Reference

Summary table cheat sheet

Source: docs/usage-tables.md

The five summary_*_vals tables in the metrics database are the output of the pipeline and the input to the usage-overview UI. This document is a decoder for what their fields mean.

It is closely adapted from J.M. Sperhac's "Hub usage data overview and table translator" (Jan 2025), which remains the most readable reference for the legacy xlogfix_summary.php that the rewrite ports. The output values are identical — the rowid/colid/period/datetime/value/valfmt shape is preserved bit-for-bit by the rewrite.

Common shape

All summary tables have the same six columns:

( rowid  TINYINT,    -- metric index, table-specific meaning (see below)
  colid  TINYINT,    -- breakdown index (1=total, others=continent/orgtype)
  datetime DATETIME, -- 'YYYY-MM-00 00:00:00' for monthly anchors;
                     -- '0000-00-00 00:00:00' for all-time
  period TINYINT,    -- 0=year, 1=month, 3=quarter, 12=rolling-12mo,
                     -- 13=fiscal year (Oct-Sep), 14=all-time
  value  VARCHAR(200), -- the metric value (numeric-as-string)
  valfmt TINYINT )   -- 1=count, 2=percent, 4=jobs, 5=duration in seconds

The denormalized shape is awkward — the same colid column means "residence" for one breakdown and "organization type" for another — but every reporting tool is built around it. The rewrite preserves this exactly.

Period codes

Period Meaning
0 Calendar year containing datetime
1 Just that month
3 Quarter containing datetime
12 Rolling 12 months ending at datetime
13 Fiscal year (Oct–Sep) containing datetime
14 All time (since 1995-01-01)

Period 14 is the historically-expensive one — see motivations.md for what the rewrite did about it.

colid (breakdown axis)

Same meaning across summary_user_vals and summary_simusage_vals:

colid Meaning
1 Total (always — used by single-value metrics)
2 Residence "identified" — total with known continent
3 Residence — United States
4 Residence — Asia
5 Residence — Europe
6 Residence — Other
7 Organization "identified" — total with known org type
8 Organization — Educational
9 Organization — Industry
10 Organization — Government
11 Organization — Other

summary_misc_vals rows are total-only and all use colid=1.
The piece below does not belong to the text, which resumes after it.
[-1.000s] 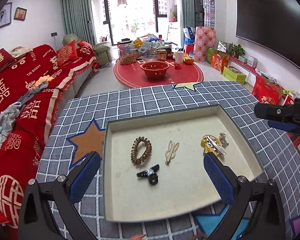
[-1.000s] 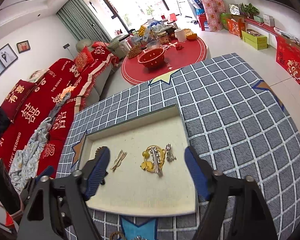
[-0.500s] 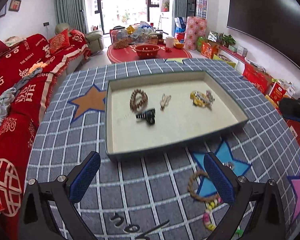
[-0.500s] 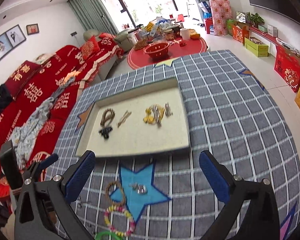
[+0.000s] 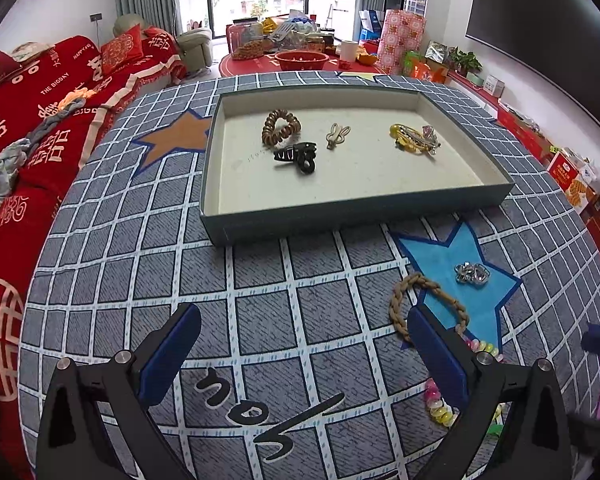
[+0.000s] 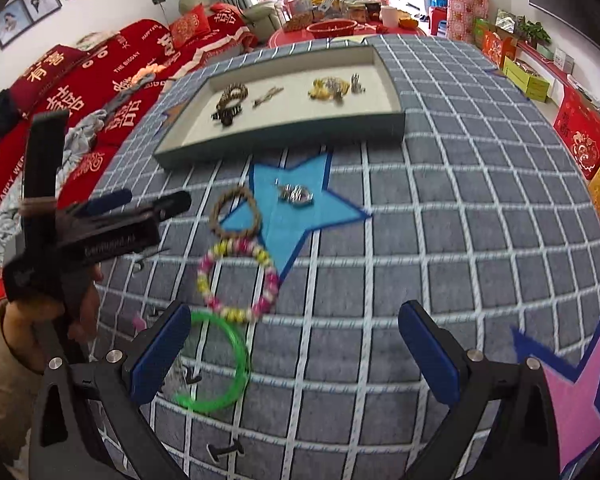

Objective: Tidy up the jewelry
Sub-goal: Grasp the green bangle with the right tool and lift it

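Step in hand, as judged: next pickup. Right gripper (image 6: 294, 350) and left gripper (image 5: 304, 354) are held wide, nothing betw. jaws. Beaded bracelet (image 6: 238, 280) lies on desk (image 6: 440, 220), outside tray (image 6: 284, 140); jaws must be centred over it, then clenched.

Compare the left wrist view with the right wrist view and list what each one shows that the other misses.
Only the left wrist view shows the open left gripper head-on with nothing between its fingers, and the orange star whole.

Only the right wrist view shows the green ring, the whole pink and yellow bead bracelet, the open right gripper, and the hand holding the left gripper.

Both show the tray with hair pieces inside, the braided loop and the silver piece on the blue star.
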`<state>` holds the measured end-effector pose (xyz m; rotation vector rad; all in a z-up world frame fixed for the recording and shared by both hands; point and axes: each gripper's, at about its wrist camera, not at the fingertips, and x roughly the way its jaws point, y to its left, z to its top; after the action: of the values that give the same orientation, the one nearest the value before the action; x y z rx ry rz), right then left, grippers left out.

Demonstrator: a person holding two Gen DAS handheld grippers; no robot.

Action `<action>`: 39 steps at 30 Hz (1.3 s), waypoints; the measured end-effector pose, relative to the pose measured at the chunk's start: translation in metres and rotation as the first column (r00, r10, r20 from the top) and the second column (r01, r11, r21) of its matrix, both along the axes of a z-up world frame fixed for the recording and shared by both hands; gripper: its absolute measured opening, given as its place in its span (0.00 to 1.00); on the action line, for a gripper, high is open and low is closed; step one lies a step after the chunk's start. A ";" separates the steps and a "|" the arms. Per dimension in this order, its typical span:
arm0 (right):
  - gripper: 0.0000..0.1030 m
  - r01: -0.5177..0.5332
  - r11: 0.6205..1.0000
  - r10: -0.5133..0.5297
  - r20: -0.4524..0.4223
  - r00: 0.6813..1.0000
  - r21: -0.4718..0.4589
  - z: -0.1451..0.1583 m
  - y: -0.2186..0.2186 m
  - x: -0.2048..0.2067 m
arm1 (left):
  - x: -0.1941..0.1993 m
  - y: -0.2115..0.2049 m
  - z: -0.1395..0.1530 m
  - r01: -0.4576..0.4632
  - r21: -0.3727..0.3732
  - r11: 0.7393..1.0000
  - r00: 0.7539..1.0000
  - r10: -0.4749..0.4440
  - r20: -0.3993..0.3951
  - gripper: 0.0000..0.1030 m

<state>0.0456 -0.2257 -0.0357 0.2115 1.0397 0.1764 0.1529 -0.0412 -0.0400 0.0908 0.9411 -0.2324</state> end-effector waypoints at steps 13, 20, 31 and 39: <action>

When valfmt=2 (percent) the value is the column count, and the UI divides by the colid=2 or colid=7 "identified" total to render percentages.

summary_user_vals rowids

User counts. Critical invariant: rowid=1 (total) equals SUM(rowid IN (6, 7, 8)) for every (datetime, period, colid, valfmt) cell. This is asserted by tests/ab/port_invariants/.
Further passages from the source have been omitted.